### PROBLEM TO WORK ON
Using the records below, filter for lines that contain the string "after" and copy them out.

### AVAILABLE RECORDS
--------
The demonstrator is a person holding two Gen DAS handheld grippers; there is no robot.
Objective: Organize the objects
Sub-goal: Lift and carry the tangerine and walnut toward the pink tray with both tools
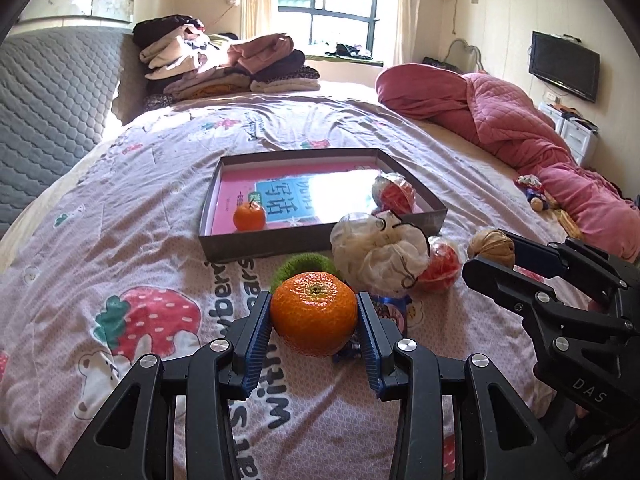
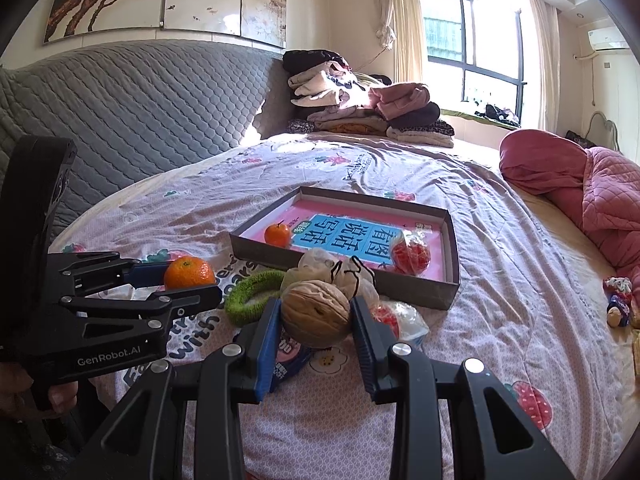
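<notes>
My left gripper point(image 1: 314, 320) is shut on a large orange mandarin point(image 1: 314, 312), held just above the bedspread; from the right wrist view the same mandarin point(image 2: 189, 273) shows in that gripper point(image 2: 188, 276) at the left. My right gripper point(image 2: 314, 320) is shut on a brown walnut point(image 2: 316, 312), which also shows at the right as the walnut point(image 1: 491, 247). Ahead lies a shallow grey box point(image 1: 256, 246) with a pink book inside, a small mandarin point(image 1: 249, 216) and a bagged red item point(image 1: 394, 194) on it.
Between the grippers and the box lie a green fuzzy ring point(image 2: 250, 294), a white drawstring pouch point(image 1: 380, 254), another bagged red item point(image 1: 440, 266) and a blue packet point(image 2: 290, 356). Folded clothes point(image 1: 224, 66) are stacked at the far side; a pink quilt point(image 1: 520, 120) lies right.
</notes>
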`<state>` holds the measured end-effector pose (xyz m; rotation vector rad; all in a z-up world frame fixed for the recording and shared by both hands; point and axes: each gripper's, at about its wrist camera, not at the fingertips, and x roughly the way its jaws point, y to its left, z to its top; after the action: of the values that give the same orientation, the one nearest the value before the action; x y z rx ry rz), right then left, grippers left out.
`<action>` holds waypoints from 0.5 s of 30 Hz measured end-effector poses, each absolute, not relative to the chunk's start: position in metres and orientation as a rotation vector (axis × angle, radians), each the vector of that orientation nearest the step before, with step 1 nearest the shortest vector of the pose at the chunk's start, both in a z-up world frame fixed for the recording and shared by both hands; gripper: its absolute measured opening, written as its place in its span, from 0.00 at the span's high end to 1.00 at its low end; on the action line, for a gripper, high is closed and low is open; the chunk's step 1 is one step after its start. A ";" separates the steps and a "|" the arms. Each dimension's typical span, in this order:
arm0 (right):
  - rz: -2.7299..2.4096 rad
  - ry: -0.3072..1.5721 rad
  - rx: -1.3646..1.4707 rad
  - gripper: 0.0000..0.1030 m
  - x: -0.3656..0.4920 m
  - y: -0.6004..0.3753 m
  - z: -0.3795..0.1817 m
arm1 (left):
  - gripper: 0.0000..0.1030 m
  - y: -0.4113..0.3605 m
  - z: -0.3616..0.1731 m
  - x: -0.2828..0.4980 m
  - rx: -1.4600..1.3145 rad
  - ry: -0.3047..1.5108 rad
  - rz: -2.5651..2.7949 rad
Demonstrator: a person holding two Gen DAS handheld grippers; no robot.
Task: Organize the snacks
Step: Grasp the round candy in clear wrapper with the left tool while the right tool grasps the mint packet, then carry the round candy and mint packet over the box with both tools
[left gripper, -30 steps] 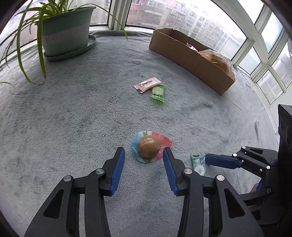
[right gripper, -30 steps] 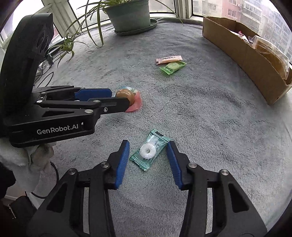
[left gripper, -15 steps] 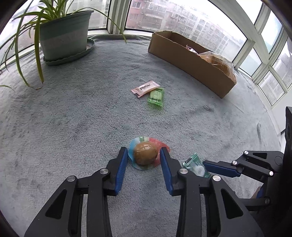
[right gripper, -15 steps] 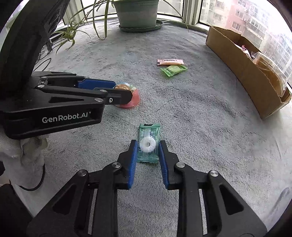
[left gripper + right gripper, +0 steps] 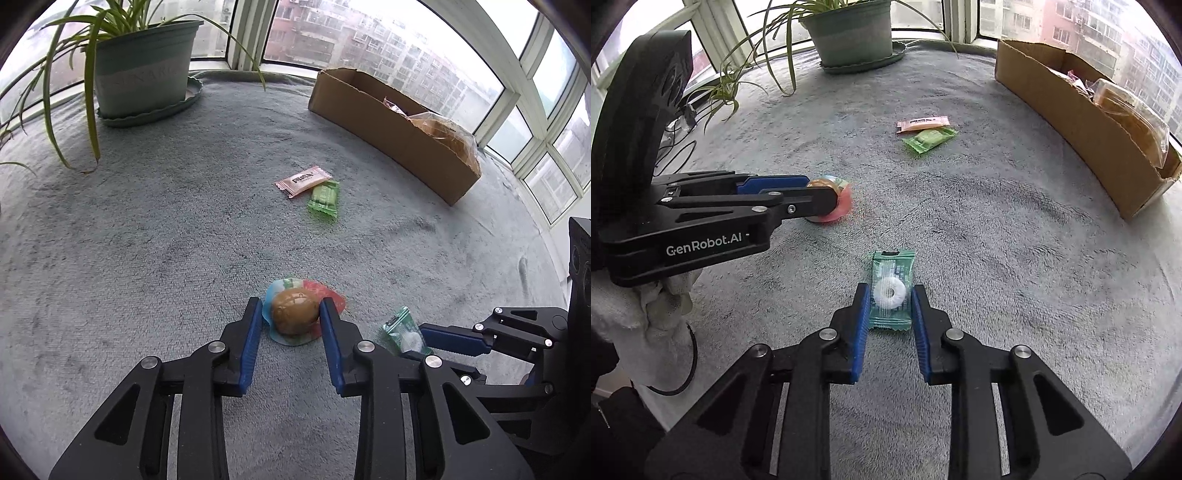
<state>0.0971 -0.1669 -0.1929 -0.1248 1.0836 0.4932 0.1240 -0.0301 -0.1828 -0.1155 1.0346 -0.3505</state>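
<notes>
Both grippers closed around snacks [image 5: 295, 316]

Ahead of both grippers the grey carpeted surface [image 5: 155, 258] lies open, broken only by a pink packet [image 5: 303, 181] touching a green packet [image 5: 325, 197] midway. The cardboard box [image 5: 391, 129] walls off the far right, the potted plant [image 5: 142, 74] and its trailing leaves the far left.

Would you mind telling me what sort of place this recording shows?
Probably a bay-window ledge in a high-rise flat: curved windows facing apartment blocks, a potted plant, and a grey blanket as the work surface.
</notes>
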 end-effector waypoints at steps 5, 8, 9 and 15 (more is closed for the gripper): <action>0.480 1.067 -0.094 0.78 0.100 -0.178 -0.185 | 0.71 -0.027 -0.176 0.121 -0.121 1.025 -0.347; 0.465 1.046 -0.070 0.78 0.103 -0.187 -0.177 | 0.71 -0.028 -0.169 0.121 -0.120 1.013 -0.348; 0.460 1.037 -0.062 0.78 0.105 -0.191 -0.173 | 0.71 -0.030 -0.167 0.121 -0.121 1.008 -0.349; 0.410 0.965 -0.017 0.78 0.118 -0.222 -0.142 | 0.71 -0.048 -0.139 0.122 -0.096 0.954 -0.388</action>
<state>0.1184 -0.2222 -0.1424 -0.0172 0.9646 0.4096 0.1224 -0.0482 -0.1387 -0.0957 0.9541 -0.3882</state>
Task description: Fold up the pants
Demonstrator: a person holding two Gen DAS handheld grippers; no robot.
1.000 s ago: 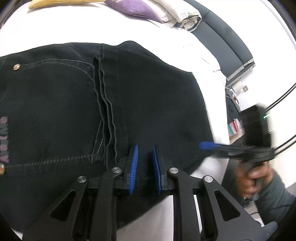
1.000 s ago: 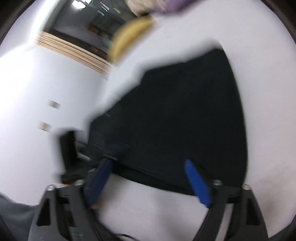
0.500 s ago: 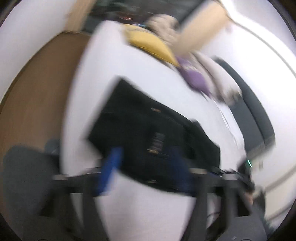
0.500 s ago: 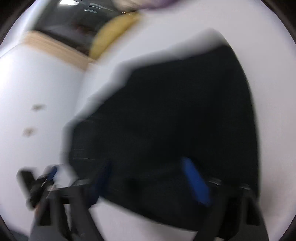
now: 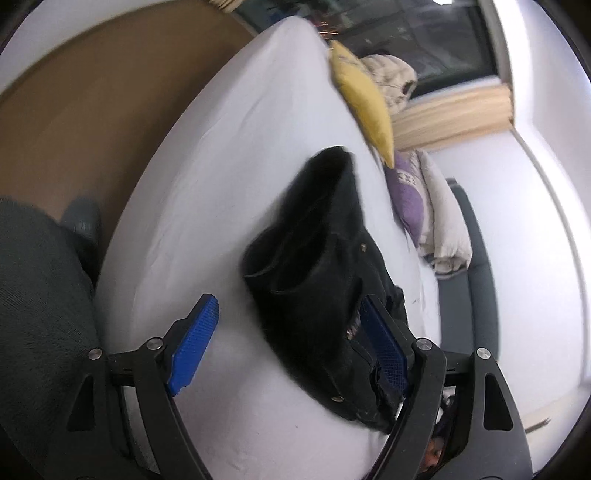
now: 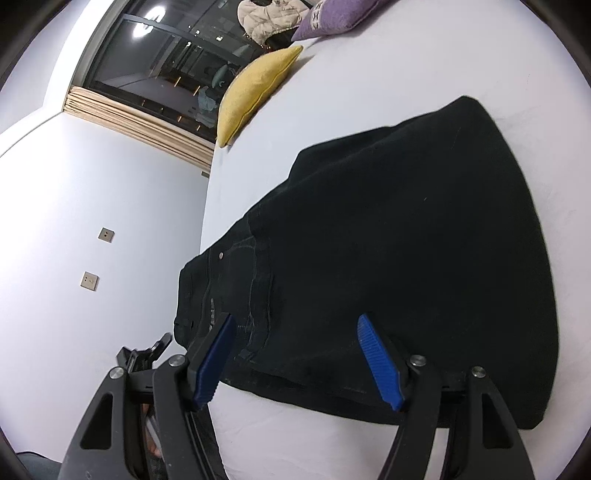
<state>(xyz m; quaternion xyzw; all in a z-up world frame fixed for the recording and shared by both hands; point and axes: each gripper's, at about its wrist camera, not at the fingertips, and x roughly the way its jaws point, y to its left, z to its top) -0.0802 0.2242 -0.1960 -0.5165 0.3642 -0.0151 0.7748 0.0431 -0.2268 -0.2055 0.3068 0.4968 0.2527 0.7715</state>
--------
### ANSWER FOR THE TASK
`<state>` holds the measured end-effector pose (xyz m; rotation vector rad; all in a z-up world frame fixed for the recording and shared by both hands; point and axes: each gripper's, at about its wrist camera, not at the fingertips, and x roughly the way its jaws point, y to its left, z to its top; after the action: of the values that give the same orientation, the one nearest the value before the action; x y z rx ry rz), right then left, grippers left out.
`<action>` holds waypoints from 0.5 s of 30 Hz measured end-effector poses, each absolute, not relative to the chunk's start: position in metres and orientation as a rotation vector (axis × angle, radians), each the vector of that orientation nearest the step before, with step 1 nearest the shortest vector of the pose at the chunk's start, both in a z-up world frame fixed for the recording and shared by both hands; gripper: its absolute measured opening, written as its place in its span, from 0.00 at the span's high end to 1.00 at its low end; on the action line, for a gripper, high is closed and low is open; the chunk's step 1 is one step after its start. A ";" separates the steps and a "|" the arms. Each dimension's typical span, in this order:

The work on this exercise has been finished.